Ich hoffe, ich konnte ein kleines bisschen helfen
lg Fabio


----------



## Isfandiar (22. November 2005)

*AW: Revier Freudenau*

besten Dank Fabio, du hast mir sogar sehr geholfen. #6 
Naja "spezialisiert" haben wir uns eigentlich nicht auf einen Fisch oder eine Methode, momentan versuchen wir etwas von allem.
Das Problem dort ist eben die Strömung, es wäre mehr oder weniger auch das erste mal direkt an der Strömung für uns, da wir sonst eigentlich immer ruhige Bereiche, bzw teiche gesucht haben(deshalb auch dieses Revier, wir dachten wir können schlimmstenfalls auf den Hafen ausweichen)....vielleicht sollten wir es mal mit ner Tageskarte probieren um das Revier besser kennen zu lernen, und bis dahin können wir uns ja auch noch andere Reviere anschauen. |rolleyes
aja, für geeignete Revier-vorschläge für Anfänger wäre ich dankbar^^


----------



## Fabio (22. November 2005)

*AW: Revier Freudenau*

Mein Anfangsrevier war Albern Wien jetzt habe ich Freudenau linkes Ufer. Andere Wiener Reviere hatte ich selbst noch nicht, bin auch auf der suche fürs nächste jahr


----------



## Albrecht (22. November 2005)

*AW: Revier Freudenau*

Hallo,

von Floridsdorf kann ich dir abraten, für Gelegenheitsangler ist der Kuchelauer Hafen ganz ok (Barsch & Hecht kann man erwischen, Friedfisch gibt's (glaube ich) auch ausreichend. Das Spinnfischverbot bis 1.6. ist allerdings hart.

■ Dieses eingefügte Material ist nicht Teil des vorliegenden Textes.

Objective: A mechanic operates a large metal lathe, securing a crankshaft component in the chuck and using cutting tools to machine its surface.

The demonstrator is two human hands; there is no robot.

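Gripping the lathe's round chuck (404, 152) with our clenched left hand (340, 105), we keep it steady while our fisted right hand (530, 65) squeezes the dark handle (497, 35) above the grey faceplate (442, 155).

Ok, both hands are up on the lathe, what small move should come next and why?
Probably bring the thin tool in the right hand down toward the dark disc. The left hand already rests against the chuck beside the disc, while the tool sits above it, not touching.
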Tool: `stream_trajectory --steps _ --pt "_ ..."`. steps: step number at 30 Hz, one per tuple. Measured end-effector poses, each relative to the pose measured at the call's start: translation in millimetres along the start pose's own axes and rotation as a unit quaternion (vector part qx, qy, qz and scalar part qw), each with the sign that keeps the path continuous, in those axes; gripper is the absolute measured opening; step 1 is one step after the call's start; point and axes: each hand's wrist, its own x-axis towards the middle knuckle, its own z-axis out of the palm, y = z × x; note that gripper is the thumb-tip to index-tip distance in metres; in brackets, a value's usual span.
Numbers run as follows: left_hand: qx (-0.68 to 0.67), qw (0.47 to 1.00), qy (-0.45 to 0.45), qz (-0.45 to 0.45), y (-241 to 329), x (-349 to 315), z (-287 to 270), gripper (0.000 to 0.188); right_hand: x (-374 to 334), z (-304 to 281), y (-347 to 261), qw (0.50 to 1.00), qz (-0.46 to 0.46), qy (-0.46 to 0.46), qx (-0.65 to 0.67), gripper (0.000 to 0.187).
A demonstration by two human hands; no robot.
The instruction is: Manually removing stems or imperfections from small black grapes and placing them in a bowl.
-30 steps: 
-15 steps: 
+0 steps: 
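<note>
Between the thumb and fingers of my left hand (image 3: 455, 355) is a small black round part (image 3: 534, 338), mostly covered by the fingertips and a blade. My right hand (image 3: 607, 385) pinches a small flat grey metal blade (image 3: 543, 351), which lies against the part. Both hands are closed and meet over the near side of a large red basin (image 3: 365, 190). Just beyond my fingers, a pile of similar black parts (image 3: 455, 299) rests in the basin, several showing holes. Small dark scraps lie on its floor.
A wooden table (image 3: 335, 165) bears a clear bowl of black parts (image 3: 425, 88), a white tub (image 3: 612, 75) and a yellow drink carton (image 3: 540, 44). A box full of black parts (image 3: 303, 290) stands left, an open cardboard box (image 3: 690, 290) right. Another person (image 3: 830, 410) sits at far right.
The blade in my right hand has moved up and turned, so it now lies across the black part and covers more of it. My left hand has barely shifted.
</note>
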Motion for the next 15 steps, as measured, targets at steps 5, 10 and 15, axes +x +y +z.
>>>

Wenn einem die Fische wichtiger sind als die Umgebung ist wohl der Donaukanal eine gute Wahl. Ich werde mir morgen noch eine Jahreskarte holen, weil's keine Tageskarten mehr gibt, ich aber Zandergeil bin#q )

Andere Reviere in Wien kenn ich nicht...

TL,
AL


----------



## Isfandiar (25. November 2005)

*AW: Revier Freudenau*

@Fabio: ja, also Albern ist wirklich schön...ich hab am ersten Tag nicht geglaubt, dass wir (gerade^^) noch in wien sind......aber irgendwie scheint dieses Gewäser was gegen mich zu haben.....ich hab glaube ich, schon 4 mal dort geangelt in diesem Jahr und hatte nicht mal einen Hauch von einem Biss, egal welcher Art, während der "Köfispotter" jedes mal seine Brachsen gefangen hat, obwohl wir fast die gleichen Montagen benutzten und die Köder fast immer nebeneinander lagen |splat2: ...und die Gelsen dort scheinen nicht mal vor den "giftigsten" Schutzsprays Respekt zu haben|smash: 

@Albrecht: also, am Kuchelauer Hafen habe ich schon mal geangelt, aber irgendwie war ich da nicht so begeistert...es war irgendwie zu viel los...und so ein kanu-fahrer hatte es glaube ich auf unsere posen abgesehen^^
also ich wohne gerade mal 5 minuten entfernt vom donaukanal und hab gehört, dass man bei der Urania gut fangen soll, aber irgendwie konnten wir uns noch nicht dazu durchringen dort mal angeln zu gehen...Angeln verbinden wir immer irgendwie mit "Ruhe und Natur", aber davon gibts bei der Urania leider nicht viel.....aber gibt es jetzt eigentlich überhaupt keine Tageskarten mehr für den Donaukanal?? und lohnt sich ne Jahreskarte jetzt noch für dich? Jahreskarten laufen doch Ende Dezember ab, oder??|kopfkrat 

Naja, also von den Revieren würde sich vielleicht noch DOK2 anbieten, jedenfalls von der Beschreibung her....da müssen wir auch mal hinschaun....

mfg
Isfand


----------



## Albrecht (25. November 2005)

*AW: Revier Freudenau*

Die Tageskarten gibt's bis Oktober. 
Bis jetzt hat sich die Jahreskarte noch nicht ausgezahlt...

Petri Heil,
AL


----------



## Fabio (25. November 2005)

*AW: Revier Freudenau*

Ich hab mir DOK2 schon mal angesehen, is ein bisschen ungut zu erreichen, sieht zwar garnicht so schlecht aus, aber ím sommer is es dort von Pflanzen und sicher auch von Badegästen "zugewachsen". Und ziemlich viele Steine säumen Ufer, bzw. wohl auch den Grund. 
 Zur Freudenau: In der aktuellen Ausgabe des "fischwassers" steht, das ab 2006 "Karpfen ab einer Länge von 70 cm zurückgesetzt werden müssen.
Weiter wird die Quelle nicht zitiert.